Your pigeons are some of the prettiest I've ever seen.


----------



## vegeta2802 (Sep 24, 2006)

TAWhatley said:


> Very pretty birds, Michelle! Thank you for the photos! I'm not any good at describing colors or feather patterns, so won't even try. Your lovebird is very pretty! Is it friendly or a flesh eating bird like my two rescued lovebirds? I have two peach faced lovebirds that are are lovely to look at but don't you dare try to hold .. you will get bitten to pieces!
> 
> Terry



My lovebird is a really nice girl. She was hand fed as a baby so that may that part in it. She has a odd story she was sold from a breeders, the guy that got her did not play with her and about 5 years later gave her back to the breeder. She was not nice but the breeder worked with her and tamed her down again. The breeder (wich also helps find homes for birds in need) put her up for a home and no one wonted her. I talked to her about a lovebird befor and did not get one tho. So she e-mailed me saying she had one in need of a home. I was already to go get her then the worst thing happened my grandpa pasted away (02/01/08) so I sadly told the lady I just could not get her, that I would not have time for her. She told me that she would keep looking and if I wanted her to let her know and if she had her I could get her. Well now about two months later I ask about the bird again and she sayed someone was thinking about getting her but the other lady sayed I could have her so... After talking to the breeder for about a year for a lovebird and about 5-7 months for THIS lovebird I got her. And her is the best alittle on the nipy side at times but must of the time just lovebol. Sorry for wright so much.   
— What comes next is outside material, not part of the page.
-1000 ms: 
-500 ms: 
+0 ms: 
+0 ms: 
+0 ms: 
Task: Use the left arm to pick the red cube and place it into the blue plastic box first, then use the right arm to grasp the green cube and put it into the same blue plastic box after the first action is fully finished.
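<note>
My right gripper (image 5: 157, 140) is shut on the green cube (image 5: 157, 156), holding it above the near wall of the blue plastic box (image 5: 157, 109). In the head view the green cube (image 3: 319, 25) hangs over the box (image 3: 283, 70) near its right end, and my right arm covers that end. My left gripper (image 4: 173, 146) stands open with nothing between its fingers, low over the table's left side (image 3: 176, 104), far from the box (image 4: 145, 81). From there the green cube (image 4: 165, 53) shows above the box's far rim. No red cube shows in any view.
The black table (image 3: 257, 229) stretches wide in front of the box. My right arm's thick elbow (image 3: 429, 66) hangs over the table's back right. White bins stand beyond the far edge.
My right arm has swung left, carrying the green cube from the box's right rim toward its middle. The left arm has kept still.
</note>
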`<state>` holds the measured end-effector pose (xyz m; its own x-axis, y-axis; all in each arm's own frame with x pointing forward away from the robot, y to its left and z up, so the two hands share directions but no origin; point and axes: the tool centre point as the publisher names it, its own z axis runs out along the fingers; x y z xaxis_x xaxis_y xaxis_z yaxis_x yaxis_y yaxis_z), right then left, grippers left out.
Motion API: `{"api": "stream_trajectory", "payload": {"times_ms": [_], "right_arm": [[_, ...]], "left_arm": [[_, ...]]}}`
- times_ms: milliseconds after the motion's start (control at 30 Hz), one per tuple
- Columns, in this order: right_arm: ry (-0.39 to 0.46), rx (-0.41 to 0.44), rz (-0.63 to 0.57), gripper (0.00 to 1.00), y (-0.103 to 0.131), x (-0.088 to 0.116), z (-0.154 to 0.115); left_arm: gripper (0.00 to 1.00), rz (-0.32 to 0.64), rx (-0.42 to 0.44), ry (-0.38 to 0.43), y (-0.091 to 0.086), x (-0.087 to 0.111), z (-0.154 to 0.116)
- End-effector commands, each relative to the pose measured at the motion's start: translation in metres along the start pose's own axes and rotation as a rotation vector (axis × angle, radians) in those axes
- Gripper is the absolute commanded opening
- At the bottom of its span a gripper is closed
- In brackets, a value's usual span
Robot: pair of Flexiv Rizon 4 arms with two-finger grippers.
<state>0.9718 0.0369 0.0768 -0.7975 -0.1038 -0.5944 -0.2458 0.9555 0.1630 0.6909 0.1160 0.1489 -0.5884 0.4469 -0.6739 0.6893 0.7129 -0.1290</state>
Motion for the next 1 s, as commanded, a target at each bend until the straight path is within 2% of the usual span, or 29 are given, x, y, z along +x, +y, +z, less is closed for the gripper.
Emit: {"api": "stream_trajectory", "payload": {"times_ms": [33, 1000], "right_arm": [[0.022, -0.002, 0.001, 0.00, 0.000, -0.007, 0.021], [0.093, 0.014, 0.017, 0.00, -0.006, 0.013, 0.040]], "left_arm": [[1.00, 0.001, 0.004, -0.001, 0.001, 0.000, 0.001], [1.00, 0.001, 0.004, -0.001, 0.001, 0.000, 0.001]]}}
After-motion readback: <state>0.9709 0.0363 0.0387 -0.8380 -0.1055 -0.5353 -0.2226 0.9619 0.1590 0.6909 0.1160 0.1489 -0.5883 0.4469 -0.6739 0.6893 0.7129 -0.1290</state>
At 1st thats the type I wanted the peach faced but my girl is a mix of two types of lovebird a ires (not sure if i spelled that right) and a non ires lovebird what everthat means. I do not know about the breed part with the lovebirds. But the breeder said that its a mix and she could not have babies, like if a pigeon and dove breeds something like that.

Have you evey posted pictures or your lovebirds? I would love the see them.

THANK YOU THANK YOU for the nice comment about my birds.


----------



## vegeta2802 (Sep 24, 2006)

Charis said:


> That Lovebird is quite handsome. It's a male...right? The colors are so vivid and rich.
> Your pigeons are some of the prettiest I've ever seen.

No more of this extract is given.